# ASSIGNED TASK:
Every line from the top of the records below through the one containing "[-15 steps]" must be copied exactly, and the pictures must not be.

◇ ◇ ◇ ◇ ◇

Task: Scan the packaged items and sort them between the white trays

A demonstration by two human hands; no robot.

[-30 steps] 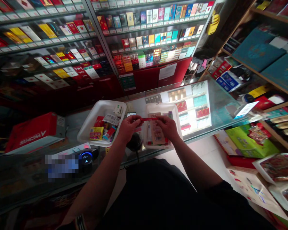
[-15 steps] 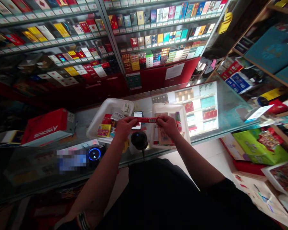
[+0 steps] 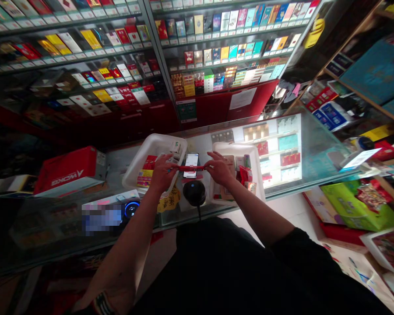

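Observation:
Between my two hands a slim red packet [image 3: 191, 168] is stretched level, just above the glass counter. My left hand [image 3: 164, 172] pinches its left end, over the edge of the left white tray [image 3: 131, 175]. Its right end is in the fingertips of my right hand [image 3: 219, 168], which is over the right white tray [image 3: 261, 188]. Behind the packet lies a phone [image 3: 192, 158] with a lit screen. A black round scanner-like device [image 3: 194, 193] stands below the packet, close to my body.
Small packets fill part of both trays. A red shoe-type box [image 3: 67, 173] sits to the left, near a device with a blue lit ring [image 3: 131, 209]. Behind the glass counter [image 3: 315, 148] rise shelves of small boxes [image 3: 213, 54]. Green cartons [image 3: 351, 203] stand at right.
The red packet has dropped slightly and turned, so its barcode side no longer faces me. My fingers have lifted and spread while both hands keep its ends.

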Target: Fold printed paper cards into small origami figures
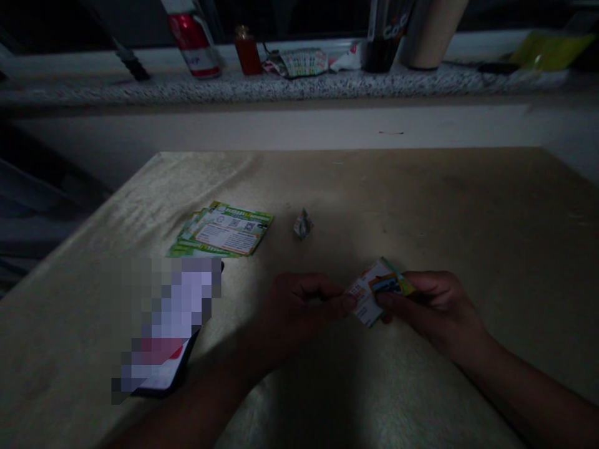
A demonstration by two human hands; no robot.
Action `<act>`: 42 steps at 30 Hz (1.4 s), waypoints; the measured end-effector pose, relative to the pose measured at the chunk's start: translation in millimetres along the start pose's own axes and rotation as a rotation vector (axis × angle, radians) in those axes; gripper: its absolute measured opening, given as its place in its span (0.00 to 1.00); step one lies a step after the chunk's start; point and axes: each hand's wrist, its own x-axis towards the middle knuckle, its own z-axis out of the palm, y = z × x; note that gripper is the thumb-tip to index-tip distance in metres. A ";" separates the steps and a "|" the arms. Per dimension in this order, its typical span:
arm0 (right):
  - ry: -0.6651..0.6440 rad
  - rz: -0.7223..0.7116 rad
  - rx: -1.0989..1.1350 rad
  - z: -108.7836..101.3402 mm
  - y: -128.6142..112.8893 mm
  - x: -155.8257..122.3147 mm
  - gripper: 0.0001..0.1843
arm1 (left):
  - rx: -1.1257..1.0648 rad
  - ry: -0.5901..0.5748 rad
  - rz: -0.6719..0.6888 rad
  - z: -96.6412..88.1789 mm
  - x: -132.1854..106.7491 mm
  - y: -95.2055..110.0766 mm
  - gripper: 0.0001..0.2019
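Observation:
Both my hands hold one small folded printed leaflet [377, 290] just above the beige table [421, 206]. My left hand [304, 305] pinches its left edge with curled fingers. My right hand [433, 308] grips its right side, fingers closed over it. A fanned stack of green and white leaflets [224, 231] lies on the table to the upper left. A small folded paper piece [303, 224] stands between the stack and my hands.
A phone with a lit, blurred screen [166, 330] lies at the left near my left forearm. Behind the table a speckled ledge [281, 84] carries a red can [194, 40], a small red bottle [247, 53], loose leaflets [304, 62] and a cup [430, 31].

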 end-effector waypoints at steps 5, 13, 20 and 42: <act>-0.055 0.038 0.050 -2.1 2.4 0.1 0.04 | -0.147 -0.103 -0.034 -3.5 1.4 1.8 0.08; -0.126 0.054 0.091 -6.0 6.1 1.1 0.02 | -0.240 -0.146 -0.132 -4.8 8.4 -0.7 0.07; -0.115 0.053 0.086 -5.4 5.6 1.1 0.03 | -0.220 -0.146 -0.128 -8.6 5.5 0.6 0.07; -0.190 0.097 0.144 -2.4 7.7 -0.1 0.04 | -0.381 -0.285 -0.175 -12.0 6.9 -5.1 0.05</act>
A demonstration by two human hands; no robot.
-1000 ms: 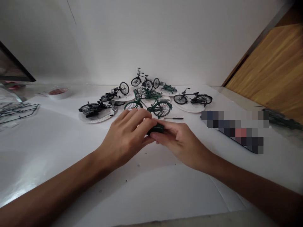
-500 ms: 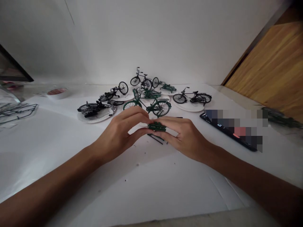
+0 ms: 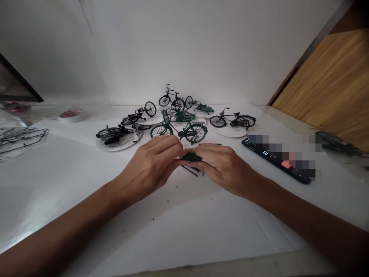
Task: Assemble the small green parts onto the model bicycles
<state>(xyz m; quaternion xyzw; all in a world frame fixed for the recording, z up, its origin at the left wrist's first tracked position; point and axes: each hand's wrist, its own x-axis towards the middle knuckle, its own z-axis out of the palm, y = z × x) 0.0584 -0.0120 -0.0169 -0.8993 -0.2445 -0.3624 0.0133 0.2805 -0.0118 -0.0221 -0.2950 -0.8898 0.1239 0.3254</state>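
Note:
Between my two hands is a small dark green plastic model part (image 3: 191, 157), its exact shape mostly covered by fingers. My left hand (image 3: 151, 163) pinches its left end with thumb and fingertips. On the opposite end, my right hand (image 3: 227, 164) is closed in a similar pinch. Thin dark rods (image 3: 190, 171) lie on the white surface beneath the hands. Just beyond my fingers stands a green model bicycle (image 3: 181, 130), upright.
Black model bicycles (image 3: 233, 119) and partly built ones rest on paper plates (image 3: 121, 145) at the back. A phone (image 3: 276, 159) lies right, blurred in part. Dark part frames (image 3: 23, 142) and a bowl (image 3: 71, 115) are left. Tiny scraps dot the white sheet (image 3: 173, 231).
My left fingers have closed further over the green part. The pale piece that showed beside it is now hidden. The view has shifted slightly.

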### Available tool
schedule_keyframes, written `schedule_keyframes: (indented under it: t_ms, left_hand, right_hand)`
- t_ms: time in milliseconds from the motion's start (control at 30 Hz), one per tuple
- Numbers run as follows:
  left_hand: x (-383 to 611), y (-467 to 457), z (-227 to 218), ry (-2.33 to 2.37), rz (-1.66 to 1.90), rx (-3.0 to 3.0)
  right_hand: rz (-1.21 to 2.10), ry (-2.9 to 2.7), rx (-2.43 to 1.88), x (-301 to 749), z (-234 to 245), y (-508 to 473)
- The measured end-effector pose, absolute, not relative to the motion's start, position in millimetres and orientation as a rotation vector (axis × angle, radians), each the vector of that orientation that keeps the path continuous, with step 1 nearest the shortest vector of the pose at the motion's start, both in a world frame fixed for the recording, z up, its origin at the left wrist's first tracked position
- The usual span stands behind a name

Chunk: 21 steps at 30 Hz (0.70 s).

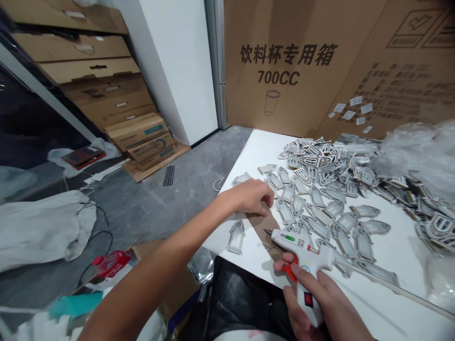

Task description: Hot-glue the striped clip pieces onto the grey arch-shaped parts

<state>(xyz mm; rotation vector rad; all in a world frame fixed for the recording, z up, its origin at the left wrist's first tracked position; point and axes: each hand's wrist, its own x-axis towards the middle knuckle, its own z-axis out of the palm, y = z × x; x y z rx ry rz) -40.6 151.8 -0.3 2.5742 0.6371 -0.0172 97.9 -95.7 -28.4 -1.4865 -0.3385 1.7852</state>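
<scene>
My right hand (334, 303) is wrapped round the handle of a white hot glue gun (313, 255), with fingers at its orange trigger. The gun's dark nozzle points left over a brown cardboard strip (261, 225) on the table. At the strip's far end, my left hand (253, 195) is closed, fingers curled downward; what they hold, if anything, is hidden. One grey-white arched cutout piece (236, 237) lies alone left of the strip. Many similar pieces (318, 215) are spread out flat to the right of my left hand.
Behind the spread pieces rises a heap of patterned cutouts (313, 156) on the white table (384, 312), beside clear plastic bags (419, 147). A large cardboard box (280, 28) stands beyond. A pale stick or cord (401, 289) runs right from the gun. Stacked cartons (145, 137) stand at left.
</scene>
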Motion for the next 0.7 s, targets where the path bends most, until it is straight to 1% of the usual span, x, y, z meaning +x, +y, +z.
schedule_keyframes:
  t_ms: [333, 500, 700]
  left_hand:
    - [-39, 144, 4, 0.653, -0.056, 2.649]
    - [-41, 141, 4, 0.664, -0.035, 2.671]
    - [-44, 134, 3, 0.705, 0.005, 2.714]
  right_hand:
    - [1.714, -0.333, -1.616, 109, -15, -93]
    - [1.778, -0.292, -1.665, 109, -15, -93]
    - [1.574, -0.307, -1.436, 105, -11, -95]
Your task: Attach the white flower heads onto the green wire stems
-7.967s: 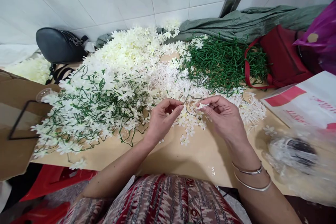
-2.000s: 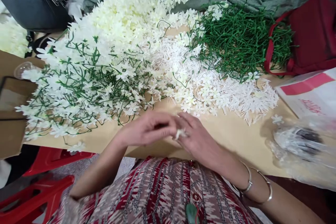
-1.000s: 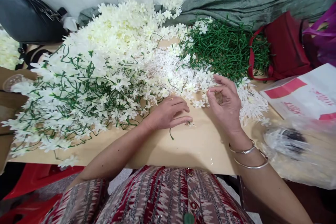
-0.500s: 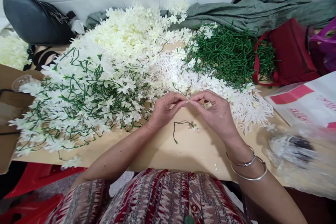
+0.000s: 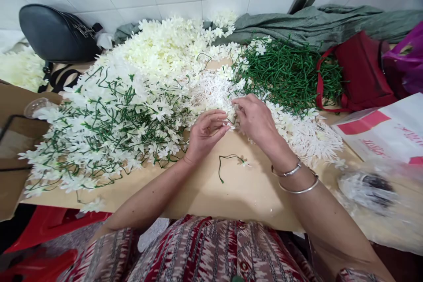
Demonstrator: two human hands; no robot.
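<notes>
Thumb and fingers of my left hand [image 5: 207,135] are closed near each other around a tiny whitish bit at their tips, too small to name. My right hand [image 5: 257,120] reaches over the pile of thin white stamen-like pieces [image 5: 214,86], its fingers bent and a little apart, with nothing plainly in them. On the table below both hands lies a single green artificial stem [image 5: 220,169] with a small pale tip. Left of my hands spreads a heap of white artificial flowers on green stems [image 5: 132,110]. Loose cream petals [image 5: 165,46] are heaped behind.
Bare green stems [image 5: 284,72] are piled at the back right, beside a red bag [image 5: 366,72]. A white and red paper bag [image 5: 383,130] and clear plastic [image 5: 380,202] lie at the right. A black bag [image 5: 59,35] and a cardboard box [image 5: 20,141] stand left.
My hands have come apart from their shared pinch. The right hand has moved forward and left over the white pieces; the left has stayed nearly in place. The single green stem lies where it was.
</notes>
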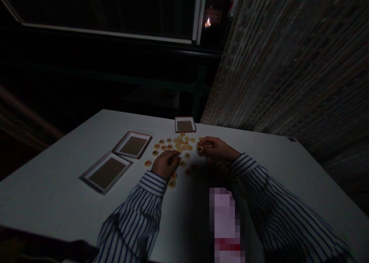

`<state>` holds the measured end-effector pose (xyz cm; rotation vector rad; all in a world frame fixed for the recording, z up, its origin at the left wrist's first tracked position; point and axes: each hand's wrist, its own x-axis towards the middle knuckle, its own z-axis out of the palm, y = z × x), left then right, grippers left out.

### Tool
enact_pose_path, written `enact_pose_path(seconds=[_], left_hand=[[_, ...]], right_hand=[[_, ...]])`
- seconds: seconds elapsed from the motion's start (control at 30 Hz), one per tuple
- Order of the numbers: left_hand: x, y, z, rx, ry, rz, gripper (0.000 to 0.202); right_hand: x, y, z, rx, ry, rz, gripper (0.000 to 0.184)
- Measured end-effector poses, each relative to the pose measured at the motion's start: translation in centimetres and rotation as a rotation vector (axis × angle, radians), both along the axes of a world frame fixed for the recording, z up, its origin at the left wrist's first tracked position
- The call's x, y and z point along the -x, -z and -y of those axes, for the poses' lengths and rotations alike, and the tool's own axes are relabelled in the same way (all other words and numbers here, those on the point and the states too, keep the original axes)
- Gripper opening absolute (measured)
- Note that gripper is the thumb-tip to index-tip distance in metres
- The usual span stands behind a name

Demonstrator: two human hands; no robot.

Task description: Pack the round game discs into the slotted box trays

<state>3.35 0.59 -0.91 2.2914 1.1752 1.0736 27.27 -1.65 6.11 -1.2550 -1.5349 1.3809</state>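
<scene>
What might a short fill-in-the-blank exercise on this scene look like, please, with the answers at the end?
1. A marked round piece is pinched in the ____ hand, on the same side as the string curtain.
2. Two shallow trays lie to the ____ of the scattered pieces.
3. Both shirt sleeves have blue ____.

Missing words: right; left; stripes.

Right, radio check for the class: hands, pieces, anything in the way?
Right hand pinching a round piece. Left hand among the pieces, hold unclear. Loose pieces on white table, some marked, some plain. Possible clutter: more pieces between the hands.
</scene>
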Motion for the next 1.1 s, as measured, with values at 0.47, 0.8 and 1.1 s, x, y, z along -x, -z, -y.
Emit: enact_pose_path(seconds=[0.47, 0.8, 1.1], left_hand=[[0.2, -0.7, 0.1, 0.033, 0.022, 0.117, 0.023], [-2.8, -4.7, 2.8, 0.217, 0.061, 0.240, 0.026], [-8.2, -5.7, 4.2, 0.668, 0.101, 0.647, 0.030]], right_hand=[[-1.9, -1.4, 2.3, -0.099, 0.042, -0.009, 0.026], [-2.6, -1.6, 3.3, -0.155, 0.040, -0.033, 0.027], [-3.1, -1.0, 4.5, -0.265, 0.107, 0.031, 0.027]])
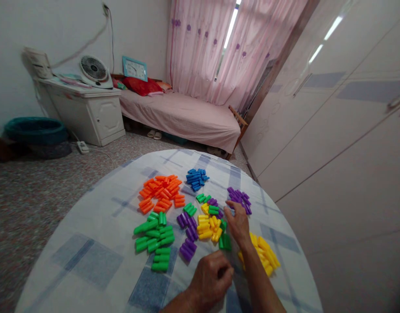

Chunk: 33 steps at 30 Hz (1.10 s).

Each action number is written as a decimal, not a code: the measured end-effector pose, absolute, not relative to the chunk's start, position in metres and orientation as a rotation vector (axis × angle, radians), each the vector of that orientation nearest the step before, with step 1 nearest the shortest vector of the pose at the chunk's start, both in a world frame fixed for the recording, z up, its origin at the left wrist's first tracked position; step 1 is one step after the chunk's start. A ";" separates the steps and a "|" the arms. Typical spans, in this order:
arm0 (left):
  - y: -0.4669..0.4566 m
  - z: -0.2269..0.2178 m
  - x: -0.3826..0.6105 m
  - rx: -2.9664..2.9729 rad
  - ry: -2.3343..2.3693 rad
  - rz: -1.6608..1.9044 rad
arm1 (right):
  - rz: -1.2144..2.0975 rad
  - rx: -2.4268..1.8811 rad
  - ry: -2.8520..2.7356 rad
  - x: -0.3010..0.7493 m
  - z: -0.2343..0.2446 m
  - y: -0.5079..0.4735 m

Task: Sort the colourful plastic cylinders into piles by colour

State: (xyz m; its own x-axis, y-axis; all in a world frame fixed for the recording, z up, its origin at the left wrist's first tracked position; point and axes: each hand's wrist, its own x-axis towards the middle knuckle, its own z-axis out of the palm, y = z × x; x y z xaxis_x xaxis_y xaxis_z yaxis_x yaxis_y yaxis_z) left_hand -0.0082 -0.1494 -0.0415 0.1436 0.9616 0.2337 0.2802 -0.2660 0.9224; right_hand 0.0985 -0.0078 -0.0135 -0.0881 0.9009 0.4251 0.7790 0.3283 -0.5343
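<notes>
My left hand (213, 276) rests at the near side of the table, its fingers curled into a loose fist with a dark gap by the thumb and nothing showing inside. Further forward, my right hand (239, 221) reaches over the table, thumb and index finger apart, beside the purple plastic tube pieces (240, 199). Under and left of it lie yellow pieces (204, 228) and green pieces (224, 241) of the central cluster. More purple pieces (187, 250) stand left of these. My right forearm partly covers a yellow pile (268, 254).
Orange pieces (160, 191), green pieces (154, 237) and blue pieces (196, 179) lie in separate piles on the round cloth-covered table (89, 261). Beyond are a bed (186, 108), a white cabinet (105, 117) with a fan (94, 69), and a wardrobe (317, 130) at right.
</notes>
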 end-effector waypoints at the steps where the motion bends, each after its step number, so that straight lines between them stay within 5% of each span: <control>1: -0.149 -0.041 -0.008 1.663 1.217 1.154 | 0.273 -1.471 -1.888 0.091 -0.015 -0.012; 8: -0.146 -0.046 -0.009 1.624 1.216 1.152 | 0.562 -1.469 -1.755 0.068 -0.027 -0.026; 20: -0.144 -0.048 -0.009 1.655 1.208 1.134 | 0.145 -1.633 -1.864 0.079 -0.051 -0.018; 33: -0.143 -0.054 -0.012 1.729 1.184 1.106 | 0.273 -1.672 -1.878 0.077 -0.038 -0.023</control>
State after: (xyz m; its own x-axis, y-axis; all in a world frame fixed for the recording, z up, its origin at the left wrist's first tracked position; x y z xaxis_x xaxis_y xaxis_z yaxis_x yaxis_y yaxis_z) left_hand -0.0122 -0.1431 -0.0538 0.1977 0.9514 0.2362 0.3003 -0.2882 0.9093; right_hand 0.0766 -0.0234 -0.0384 -0.0236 0.9545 0.2973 0.8306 0.1843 -0.5255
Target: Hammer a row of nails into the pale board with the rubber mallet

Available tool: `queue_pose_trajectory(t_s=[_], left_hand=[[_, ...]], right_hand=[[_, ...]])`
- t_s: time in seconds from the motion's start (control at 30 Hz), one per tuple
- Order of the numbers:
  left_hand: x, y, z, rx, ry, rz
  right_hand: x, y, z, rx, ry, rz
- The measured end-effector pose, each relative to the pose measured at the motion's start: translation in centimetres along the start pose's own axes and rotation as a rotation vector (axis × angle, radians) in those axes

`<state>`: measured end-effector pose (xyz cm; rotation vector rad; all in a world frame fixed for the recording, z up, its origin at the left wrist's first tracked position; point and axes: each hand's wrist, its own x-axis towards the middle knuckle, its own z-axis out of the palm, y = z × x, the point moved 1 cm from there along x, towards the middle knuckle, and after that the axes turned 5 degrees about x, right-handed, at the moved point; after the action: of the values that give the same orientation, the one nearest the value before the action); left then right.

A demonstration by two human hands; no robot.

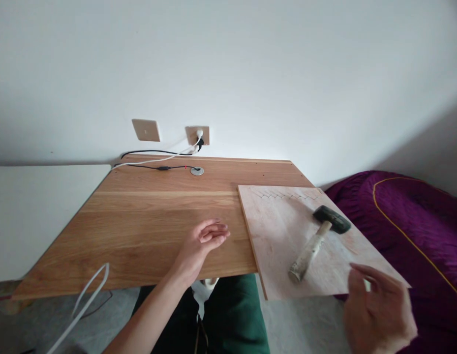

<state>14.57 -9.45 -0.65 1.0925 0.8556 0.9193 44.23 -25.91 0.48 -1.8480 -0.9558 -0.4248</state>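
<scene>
My left hand (210, 237) is above the wooden desk top, palm turned inward, with loosely bent fingers and nothing visible in it. At the lower right, my right hand (379, 309) is somewhat blurred near the front edge of a pale wooden board (276, 246). A gap shows between its thumb and fingers, and I see nothing held. A rubber mallet (305, 255) with a black head and a worn, whitish handle lies on that board, its head toward the far right. Neither hand touches the mallet. Zigzag marks run along the board's far side.
The wooden desk top (150, 236) meets a white wall. White and black cables run from a socket (198, 134) past a round metal cable outlet (197, 171). A white panel (36, 216) stands left, a purple cushion (416, 216) right, and a white cable loop (91, 290) at lower left.
</scene>
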Motion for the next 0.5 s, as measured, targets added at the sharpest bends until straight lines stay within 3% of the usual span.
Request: queue_pose_trajectory(t_s=[0.1, 0.23, 0.3, 0.4, 0.5], left_hand=[[-1.2, 0.1, -0.4, 0.054, 0.019, -0.023], [-1.7, 0.9, -1.7, 0.317, -0.088, 0.028], [-1.3, 1.9, -3.1, 0.459, -0.11, 0.126], [0.0, 3.5, -5.4, 0.632, -0.021, 0.289], [2.4, 4.5, -6.4, 0.755, -0.015, 0.323]], right_hand=[[-3.0, -5.0, 1.8, 0.325, -0.178, -0.207], [-4.8, -9.7, 3.1, 0.449, -0.402, -0.396], [-5.1, -10.6, 3.3, 0.469, -0.445, -0.407], [-5.5, -11.0, 4.0, 0.402, -0.515, -0.433], [-6.1, -11.3, 5.4, 0.241, -0.577, -0.473]])
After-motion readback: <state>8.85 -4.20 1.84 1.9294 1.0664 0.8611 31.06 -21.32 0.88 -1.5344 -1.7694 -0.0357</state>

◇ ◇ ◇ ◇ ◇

# OUTPUT BELOW:
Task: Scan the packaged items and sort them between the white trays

A demonstration by two human hands; no robot.

[-30 steps] 
[-15 steps] 

The output contains nothing more.